Following is a speech (English only) by the Secretary for Financial Services and the Treasury, Mr Frederick Ma, at the luncheon organised by the Hong Kong Economic and Trade Office (Tokyo) and supported by the Federation of Korean Industries today (June 17):
Hong Kong as an International Financial Platform for Investing in China: the World's Fast Growing Economy
Distinguished guests, ladies and gentlemen,
Good afternoon. Today I am very delighted to be here in Seoul. I first visited your lovely city in 1976 - exactly 30 years ago. Over the years, I have made numerous visits to Seoul and I must say that I am very impressed by the economic developments in your country.
It gives me great honour to speak to so many distinguished guests in the Korean business community and to share with you Hong Kong's experience of being an international financial platform for investing in Mainland enterprises.
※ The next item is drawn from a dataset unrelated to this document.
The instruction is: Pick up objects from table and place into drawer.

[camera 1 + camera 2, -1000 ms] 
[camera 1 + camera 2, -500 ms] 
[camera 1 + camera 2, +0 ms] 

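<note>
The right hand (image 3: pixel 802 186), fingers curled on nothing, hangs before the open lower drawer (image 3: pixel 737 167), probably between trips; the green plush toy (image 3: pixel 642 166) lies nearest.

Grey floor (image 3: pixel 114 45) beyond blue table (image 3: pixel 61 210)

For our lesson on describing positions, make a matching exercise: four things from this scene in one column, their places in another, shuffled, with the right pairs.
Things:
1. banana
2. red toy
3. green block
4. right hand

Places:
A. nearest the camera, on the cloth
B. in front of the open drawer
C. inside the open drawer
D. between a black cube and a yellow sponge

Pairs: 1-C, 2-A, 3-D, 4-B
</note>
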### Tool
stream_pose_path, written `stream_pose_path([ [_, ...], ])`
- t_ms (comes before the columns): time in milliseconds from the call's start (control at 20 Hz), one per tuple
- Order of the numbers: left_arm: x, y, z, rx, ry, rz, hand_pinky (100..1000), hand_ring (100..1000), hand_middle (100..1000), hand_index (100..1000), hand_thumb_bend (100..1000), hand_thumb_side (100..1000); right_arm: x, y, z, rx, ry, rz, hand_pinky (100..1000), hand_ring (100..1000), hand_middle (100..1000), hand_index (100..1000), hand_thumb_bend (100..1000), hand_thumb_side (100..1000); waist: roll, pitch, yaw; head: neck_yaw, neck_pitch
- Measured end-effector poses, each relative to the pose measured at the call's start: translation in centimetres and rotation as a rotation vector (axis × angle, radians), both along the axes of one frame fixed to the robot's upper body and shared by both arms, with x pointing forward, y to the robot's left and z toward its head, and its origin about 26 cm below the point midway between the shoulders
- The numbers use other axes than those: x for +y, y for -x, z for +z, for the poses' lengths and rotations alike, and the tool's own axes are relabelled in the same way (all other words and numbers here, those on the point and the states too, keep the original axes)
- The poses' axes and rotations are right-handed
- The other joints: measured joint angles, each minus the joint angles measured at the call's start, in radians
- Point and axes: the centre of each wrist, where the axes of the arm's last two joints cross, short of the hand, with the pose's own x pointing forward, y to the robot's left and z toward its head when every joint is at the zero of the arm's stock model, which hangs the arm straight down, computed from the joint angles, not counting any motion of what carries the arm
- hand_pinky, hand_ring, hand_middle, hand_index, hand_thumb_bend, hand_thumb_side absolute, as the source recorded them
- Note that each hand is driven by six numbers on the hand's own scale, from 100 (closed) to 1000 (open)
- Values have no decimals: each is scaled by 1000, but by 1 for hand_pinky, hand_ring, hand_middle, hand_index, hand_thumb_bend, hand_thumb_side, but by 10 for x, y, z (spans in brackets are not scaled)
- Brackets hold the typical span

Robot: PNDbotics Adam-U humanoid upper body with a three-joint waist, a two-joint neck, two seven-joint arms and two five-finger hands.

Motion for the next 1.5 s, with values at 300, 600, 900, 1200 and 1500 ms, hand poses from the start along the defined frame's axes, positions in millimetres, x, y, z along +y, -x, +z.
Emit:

A Brief Overview of China's Economy
Over the past two decades, the economy of China has been expanding robustly. Its GDP has grown at a rapid rate to US$1,417 billion in 2003, which accounted for 12.4% of the global GDP in Purchasing Power Parity terms (Note 1). Indeed, its economy grew by over 8% for the past 10 years and 9.4% in the first quarter of 2005 alone (Note 2).
China's impressive growth rate and scale of development undoubtedly presents enormous opportunities for foreign enterprises. By the end of 2004, 509,000 foreign-funded enterprises have been established in Mainland China, involving US$562.1 billion of realised foreign direct investment (Note 3). With continued liberalisation and opening up of the Mainland economy driven by China's accession to the World Trade Organisation (WTO), supported by an extension of growth from the coastal regions to more areas of the territory and an increasingly affluent domestic market of 1.3 billion people, China will no doubt become an even larger magnet for foreign direct investment.
Korea's Investment in China
I am sure that many of our friends here today have already invested or are looking into investment opportunities in China. Many Korean manufacturing enterprises including chaebol like Hyundai, Samsung, Ssangyoung, SK Global and numerous SMEs have already featured prominently in the Mainland.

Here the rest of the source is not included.